Audio Authoring for MPEG-H

MPEG-H Audio is an interactive immersive audio format, which allows creators to deliver highly customizable sound experiences. Developed by the Fraunhofer-Institut für Integrierte Schaltungen (Fraunhofer Institute for Integrated Circuits or Fraunhofer IIS), during the production process of MPEG-H Audio adjustable personalization options can be defined, including object positioning, adjustable dialogue levels, customizable audio description, and even multi-language programming. Viewers can then sculpt these to their own preferences.  

Preparing the Project

Creating an MPEG-H Audio production is straightforward, after initial parameters are set. The sample rate must be 48 kHz or 96 kHz, ASIO buffer size 512 or 1,024 samples and 3D pan mode set to 3-Layer. Any Nuendo track can be an MPEG-H component (object or bed). It is a good idea to organize the audio tracks or stems you want to assign as components into subgroups. The Renderer for MPEG-H allows you to configure metadata parameters, monitor changes in real time and then export these settings as an MPEG-H ADM or MPEG-H Master file. The Renderer must be inserted on the main mix output bus, which should correspond to the largest speaker setup your studio can support.
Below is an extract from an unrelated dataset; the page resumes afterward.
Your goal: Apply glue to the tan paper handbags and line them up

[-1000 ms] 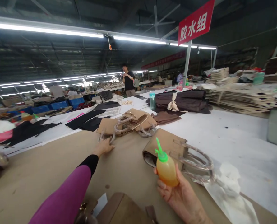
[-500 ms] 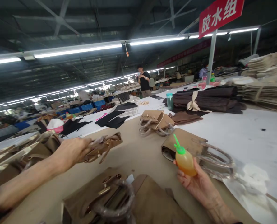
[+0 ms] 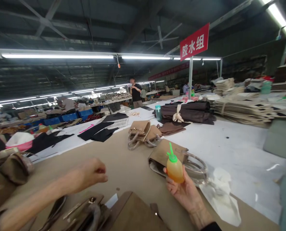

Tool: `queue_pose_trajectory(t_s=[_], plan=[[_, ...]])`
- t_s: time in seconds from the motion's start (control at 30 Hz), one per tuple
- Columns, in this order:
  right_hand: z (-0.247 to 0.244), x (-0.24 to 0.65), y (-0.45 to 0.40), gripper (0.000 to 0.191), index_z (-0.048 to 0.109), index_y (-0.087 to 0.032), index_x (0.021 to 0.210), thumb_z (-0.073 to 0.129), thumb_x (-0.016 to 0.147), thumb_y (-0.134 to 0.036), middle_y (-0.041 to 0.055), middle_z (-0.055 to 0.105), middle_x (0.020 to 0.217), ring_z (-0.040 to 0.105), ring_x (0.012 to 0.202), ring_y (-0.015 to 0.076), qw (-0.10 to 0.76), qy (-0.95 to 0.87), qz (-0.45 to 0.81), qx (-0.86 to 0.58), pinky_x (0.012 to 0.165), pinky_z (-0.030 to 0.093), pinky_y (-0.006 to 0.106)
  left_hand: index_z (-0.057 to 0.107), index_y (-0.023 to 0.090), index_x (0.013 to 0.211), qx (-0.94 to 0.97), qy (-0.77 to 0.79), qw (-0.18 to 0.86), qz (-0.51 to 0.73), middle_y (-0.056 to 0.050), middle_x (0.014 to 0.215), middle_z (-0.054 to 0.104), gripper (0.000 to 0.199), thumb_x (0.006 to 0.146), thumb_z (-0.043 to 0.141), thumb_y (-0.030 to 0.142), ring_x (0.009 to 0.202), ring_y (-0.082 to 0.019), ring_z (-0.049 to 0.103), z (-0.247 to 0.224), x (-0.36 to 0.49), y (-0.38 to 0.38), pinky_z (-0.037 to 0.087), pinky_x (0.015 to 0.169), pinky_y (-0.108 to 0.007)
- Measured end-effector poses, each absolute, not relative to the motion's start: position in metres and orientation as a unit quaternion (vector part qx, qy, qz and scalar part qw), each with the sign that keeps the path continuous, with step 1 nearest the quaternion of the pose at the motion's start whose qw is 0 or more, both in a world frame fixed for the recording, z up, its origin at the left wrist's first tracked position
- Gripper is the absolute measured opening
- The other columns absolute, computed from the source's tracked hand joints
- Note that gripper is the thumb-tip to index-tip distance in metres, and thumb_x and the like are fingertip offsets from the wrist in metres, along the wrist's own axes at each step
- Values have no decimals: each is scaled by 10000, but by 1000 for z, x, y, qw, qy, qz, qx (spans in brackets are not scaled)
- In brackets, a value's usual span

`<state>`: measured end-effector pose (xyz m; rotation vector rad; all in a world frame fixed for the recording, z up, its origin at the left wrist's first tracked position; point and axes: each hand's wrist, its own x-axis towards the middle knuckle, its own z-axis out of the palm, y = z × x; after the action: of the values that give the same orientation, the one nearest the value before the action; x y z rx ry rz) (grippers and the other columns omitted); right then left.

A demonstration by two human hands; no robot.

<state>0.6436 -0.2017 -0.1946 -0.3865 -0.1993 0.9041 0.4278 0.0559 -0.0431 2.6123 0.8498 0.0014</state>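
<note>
A stretch of brown table [image 3: 123,163], bordered on its far side by a white surface [image 3: 231,147], is spanned between the blurred, curled left hand [image 3: 92,173], whose grip cannot be told, and the right hand [image 3: 181,194]. One green-nozzled, translucent bottle [image 3: 175,171], partly filled with amber liquid, is held in the right hand, before one brown bag [image 3: 160,152].
</note>
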Motion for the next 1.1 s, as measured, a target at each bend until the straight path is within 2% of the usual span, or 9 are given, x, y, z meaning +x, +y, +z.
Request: queue_pose_trajectory(t_s=[0.03,0.1,0.2,0.33,0.43,0.6,0.73,0.9,1.1], plan=[[-196,645,-203,387,686,-138,973,782,739,-430,139,706,907,528,546,109,877,-96,433,-186,508,441,210,668,197,614,955,236,171,-47,-4,581,632,228,689,642,411,592,-198,581,-46,461,55,385,529,-274],[-200,648,-204,385,684,-148,982,764,754,-448,130,704,905,523,538,104,877,-99,432,-187,518,446,214,692,187,746,966,203,153,-42,-42,773,690,172,688,648,343,778,-243,632,-60,534,59,455,678,-294],[-203,650,-203,366,689,-170,966,759,756,-462,115,703,890,513,528,100,880,-97,426,-188,514,440,211,586,164,1181,975,192,114,-2,-136,1253,584,587,610,706,231,1182,-312,502,-95,626,79,380,980,-345],[-202,652,-202,395,698,-185,953,768,729,-502,108,698,876,475,497,86,881,-94,423,-189,499,425,209,247,109,1447,972,220,79,12,-223,1352,478,921,656,681,290,1273,-360,408,-149,679,114,298,1047,-427],[-197,653,-204,387,700,-198,943,746,740,-525,89,689,853,441,483,79,886,-99,413,-185,477,402,198,192,128,1473,973,219,70,-1,-208,1253,561,903,713,641,317,1226,-369,464,-181,684,122,284,1044,-460],[-195,652,-207,395,704,-172,929,760,734,-510,100,688,839,468,503,84,894,-71,411,-163,492,406,194,122,246,1493,983,164,84,-14,-138,1258,561,779,829,525,305,1147,-299,552,-202,705,89,390,953,-366],[-198,652,-205,386,715,-152,923,771,735,-485,125,697,828,487,502,86,896,-46,412,-157,496,406,191,348,289,1418,984,144,92,-46,-126,1245,576,537,893,452,257,1146,-300,555,-200,736,60,401,945,-399],[-198,656,-204,428,738,-141,854,823,653,-509,114,698,809,509,508,94,899,-34,410,-151,474,395,184,536,173,1225,971,196,114,-75,-101,1162,610,385,887,547,357,1021,-226,598,-199,746,51,481,882,-437],[-194,656,-209,409,728,-154,863,818,665,-499,114,700,831,510,522,98,905,-40,398,-144,474,388,181,627,150,1023,946,299,119,26,-95,1063,649,295,820,620,365,1005,-239,597,-167,707,67,466,860,-421]])
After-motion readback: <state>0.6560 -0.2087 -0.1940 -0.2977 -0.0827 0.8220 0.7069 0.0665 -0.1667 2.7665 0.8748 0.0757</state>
There is also a Setup Assistant to help prepare sessions for an MPEG-H Audio project with a few mouse clicks, including essential parameters and basic routing, a channel-based bed component and an MPEG-H preset.
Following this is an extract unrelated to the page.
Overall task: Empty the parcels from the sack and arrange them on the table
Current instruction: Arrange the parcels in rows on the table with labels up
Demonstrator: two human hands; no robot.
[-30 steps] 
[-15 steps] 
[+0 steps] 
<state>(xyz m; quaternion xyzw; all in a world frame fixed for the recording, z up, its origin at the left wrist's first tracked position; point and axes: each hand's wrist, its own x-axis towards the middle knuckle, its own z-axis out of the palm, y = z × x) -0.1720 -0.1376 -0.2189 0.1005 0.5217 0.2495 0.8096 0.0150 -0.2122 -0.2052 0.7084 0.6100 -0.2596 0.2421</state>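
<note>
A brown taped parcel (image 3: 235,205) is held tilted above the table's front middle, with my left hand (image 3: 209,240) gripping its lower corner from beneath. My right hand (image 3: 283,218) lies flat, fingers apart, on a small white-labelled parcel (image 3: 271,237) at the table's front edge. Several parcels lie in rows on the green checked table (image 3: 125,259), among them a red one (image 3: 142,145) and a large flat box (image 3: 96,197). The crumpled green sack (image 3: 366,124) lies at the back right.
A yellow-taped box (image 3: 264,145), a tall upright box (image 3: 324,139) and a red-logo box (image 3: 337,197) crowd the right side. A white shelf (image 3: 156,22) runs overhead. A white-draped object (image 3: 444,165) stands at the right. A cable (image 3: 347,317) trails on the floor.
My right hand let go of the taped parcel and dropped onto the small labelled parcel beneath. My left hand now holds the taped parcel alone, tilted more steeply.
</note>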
    Scene authoring concepts

    An interactive, personalized experience is a key feature of MPEG-H Audio, and this requires a range of metadata. Music and effects are usually in a bed mix, then extra audio objects can be configured to move freely in space and can be customized by the viewer. For example, it enables sports events to feature a main channel component, but with extra audio objects giving the listener options of the main commentary in different languages, content from the different teams, and more. Options for the end user can range from simple interactivity, via a single button push on the remote control, to more complex control of the audio elements, which can be enabled in the advanced MPEG-H Audio interactivity menu. An MPEG-H Audio scene is made up of Presets, Components, and Switch Groups.


      The most prominent personalization feature for the end user is a Preset — a combination of components, switch groups and their respective levels. A scene created within the Renderer can contain between one and eight presets, with the first being the default audio mix with neutral gain settings. As an example, a sports event could be presented with three Presets — “Default” for the standard configuration, “Dialog+” for enhanced intelligibility, and “Venue” for ambience only. Preset labels can be chosen freely by the content creator and will appear on the end users’ on-screen displays.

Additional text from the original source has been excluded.